Friday, June 6, 2014

The Drive Before the Race

Boise Half Ironman: Part I (To the starting line) 

To travel to the starting line of my first 70.3 I had to travel back in time-- turning East on I-80, a thick ribbon of pavement which leads out of Reno-- a stretch of road I haven’t driven for nearly fifteen years.  Call me crazy, but it’s hard not to get nostaglic-- or to remember, anyway-- all those trips back and forth between Reno and Spring Creek, back when I was an athlete, back when I was young. 

I think part of the reason all this comes to mind is my parent’s presence: half the reason I made the trip so often was to visit my dad and stepmom who have always (at least in terms of my lifetime) lived in Reno. That they are coming to Boise with me to cheer me on is something like coming home again; or becoming home, if that makes any sense. 

I used to know this stretch of I-80 well: Wadworth to Fernley to Lovelock (past the prison) then Imlay, the exit to Unionville and Winnemucca.  It’s vast and empty-- not that I didn’t remember it that way-- but seeing is something different than memory, it has less shadows, perhaps. 

These were the final legs of my journey if I was driving alone and on my way to see my dad for the weekend when I was fifteen or sixteen years old. Or, they were the stops we always took on the yellow school bus (no matter what the sport team: we always stopped at the Flying J in Winnemucca where the”treasures” you could buy in the truck-stop convenience store mesmerized us after all those hours spent on the dark expanses of east I-80 before or after a game/race/event.)

As we pulled into Winnemucca yesterday, I heard our old commentary: the reason why we never stopped at the Burger King at the top of the hill (next to the largest cemetery in the middle of a town I’ve ever seen. Apparently, a lot of people come to Winnemucca to die): “where else would they get their meat?” 

Today, I repeat those old jokes to my dad and stepmom, and we, too, avoid the Burger King (not that we are Burger King people.) Instead we stop at the cafe in the Model T-- the mini-casino across from the cemetery-- for lunch. A bit over 300 miles to go: I didn’t realize how far it was to Boise. 

And maybe that statement is telling: Look how far I’ve come -- and how far I have to go. 

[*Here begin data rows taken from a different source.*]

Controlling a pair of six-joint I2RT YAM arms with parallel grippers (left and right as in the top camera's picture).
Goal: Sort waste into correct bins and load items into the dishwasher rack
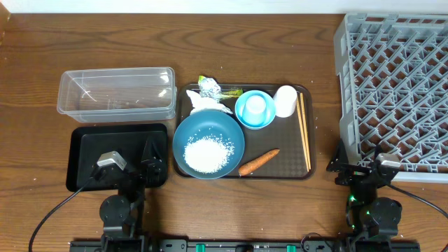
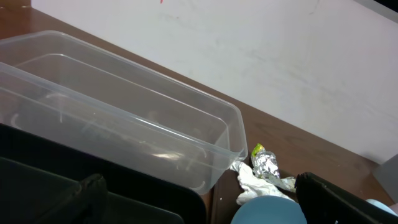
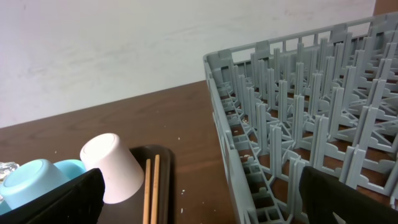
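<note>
On the brown serving tray a big dark-blue bowl (image 1: pixel 208 133) holds white rice (image 1: pixel 208 154). Beside it lie a carrot piece (image 1: pixel 259 162), crumpled tissue (image 1: pixel 205 105) (image 2: pixel 254 180) and a foil wrapper (image 1: pixel 210 87) (image 2: pixel 267 165). A small light-blue bowl (image 1: pixel 241 115) carries a pale-blue cup (image 1: pixel 255 105). The white cup (image 1: pixel 285 100) (image 3: pixel 115 165) stands upside down next to the chopsticks (image 1: pixel 304 129) (image 3: pixel 151 193). The grey dishwasher rack (image 1: pixel 395 91) (image 3: pixel 298 124) is at the right. My left gripper (image 1: pixel 136 164) (image 2: pixel 205 205) hangs open over the black tray (image 1: pixel 80 140). My right gripper (image 1: pixel 358 171) (image 3: pixel 199 199) is open at the rack's near left corner.
The clear tub (image 1: pixel 115 93) (image 2: pixel 118 118) stands behind the black tray, left of the brown serving tray (image 1: pixel 280 168). The rack fills the table's right side up to the back edge. A white wall runs behind the table.
</note>
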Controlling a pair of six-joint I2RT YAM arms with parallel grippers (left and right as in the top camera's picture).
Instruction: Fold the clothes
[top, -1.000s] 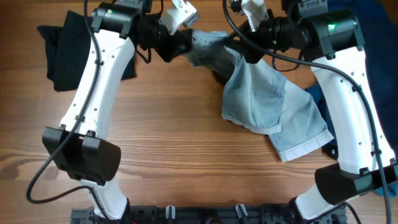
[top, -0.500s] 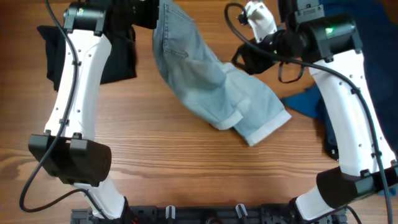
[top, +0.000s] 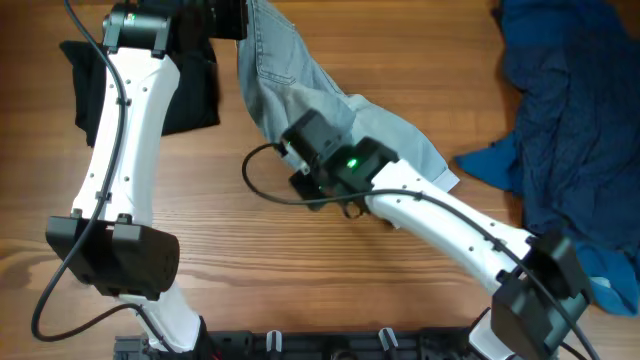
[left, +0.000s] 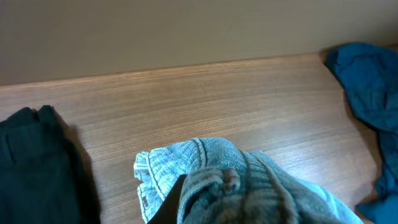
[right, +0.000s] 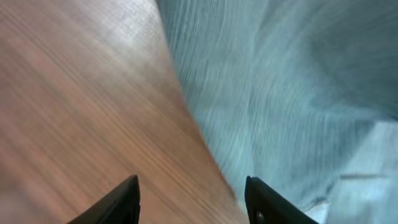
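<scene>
The pale blue jeans (top: 300, 90) lie spread from the far edge toward the table's middle. My left gripper (top: 238, 16) is shut on their bunched waistband (left: 230, 186) at the far edge. Only one dark finger shows in the left wrist view beside the denim. My right gripper (top: 296, 148) is open and empty, low over the left edge of the jeans near the table's middle. In the blurred right wrist view its fingers (right: 193, 199) straddle the line where denim (right: 280, 93) meets bare wood.
A black garment (top: 90, 80) lies at the far left, also in the left wrist view (left: 31, 168). A dark blue garment (top: 570, 120) is heaped along the right side, also in the left wrist view (left: 367, 81). Bare wood (top: 200, 230) fills the front.
My right gripper has let go of the jeans and swung left and forward to the table's middle. The jeans have dropped flatter. My left gripper keeps its hold at the far edge.
</scene>
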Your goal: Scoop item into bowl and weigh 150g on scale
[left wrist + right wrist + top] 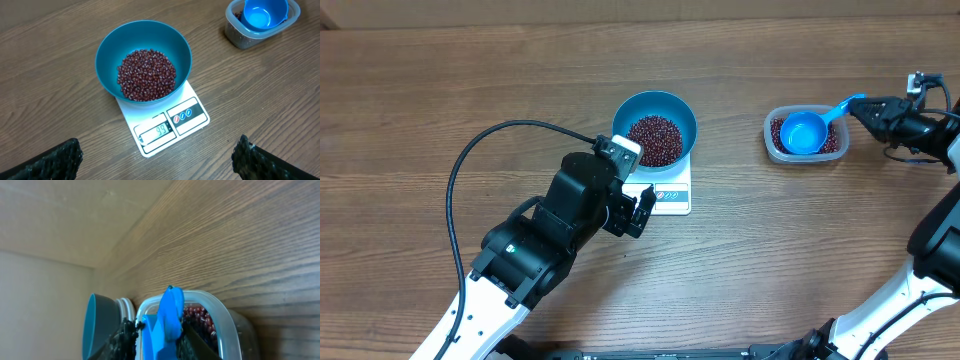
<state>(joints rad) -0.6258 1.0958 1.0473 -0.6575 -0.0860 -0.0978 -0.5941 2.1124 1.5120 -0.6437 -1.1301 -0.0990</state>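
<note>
Beans [146, 75] in bowl [107, 50] on scale [187, 116], left gripper [633, 212] open nearby — right gripper [869, 105] clasping scoop [805, 132]

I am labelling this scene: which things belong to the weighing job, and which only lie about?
Job: deep blue round bowl, small red-brown beans, flat white square scale, clear plastic container, blue long-handled scoop.
Lying about: only the black cable.

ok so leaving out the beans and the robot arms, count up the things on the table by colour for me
Blue: 2, the bowl and the scoop
White: 1, the scale
Clear: 1, the plastic container
Total: 4
</note>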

I’ve said I haven’t changed-- days (a day) from the race, I don’t think that’s true. I think I have changed in one very important way: I’m not afraid anymore. This doesn’t mean I’ll jump in front of cars or left heavy objects from people trapped beneath them: but I will put a wetsuit on and swim in open water because it is something I do, something there’s no reason to be afraid of anymore. 

I will also invite and cherish these moments I share with my family. So what if I don’t do so well? It isn’t about that, necessarily: I don’t fear my own failure, wondering what every one will think of me. Instead, this is a race that is ABOUT me but also OUTSIDE of me. A mile-mark to measure eight months of solid training, yes. But it cannot possibly represent all those hours and days. I carry those with me, moving forward to the next event. 

Because there will not only be one, but many. 

I am an athlete, after all. And I've already started envisioning myself crossing other lines, bigger lines, longer lines. Again and again. 


We survive Oregon. The route to Boise-- highway 95, cuts across Oregon’s lower right corner (a.k.a. the “bowel” of the state.) Or, so it seemed when the speed limit dropped to 55 on that narrow two-lane highway and the landscape was (if this is possible) more bland than the sort you see en route to Winnemucca. 

We literally cheered at the Idaho border (who thought I’d ever do that?) when the road widened and the world turned a friendlier shade of green. Undulating terrain, canyons and farmland replaced the brown, flat monotony. And it was hard not to be excited with less than an hour of driving to go. 


I haven’t picked my race packet up yet; that’s the first thing we’ll do today (Friday). Instead, we spent the night telling both old and new stories: stores from generations back but we end the night by looking at the story that’s left to unfold (this race) prompted by my bike, propped by my bed looking something like a promise.

The entire race is only a bit over 70 miles, I keep telling myself. A distance I’ve ridden many times; the swim a bit over a mile (less than practice!) and the run, two 6.6 mile laps where my goal is to complete the second faster than the first, with an old-Rebecca style finishing kick (a sprint) decorated with a smile ("I'm back," I can finally say.)  

Nervous isn’t the word: what I feel now is something more like excitement. Happiness. Or, maybe not quite yet. One thing I do know: I'm certainly not afraid.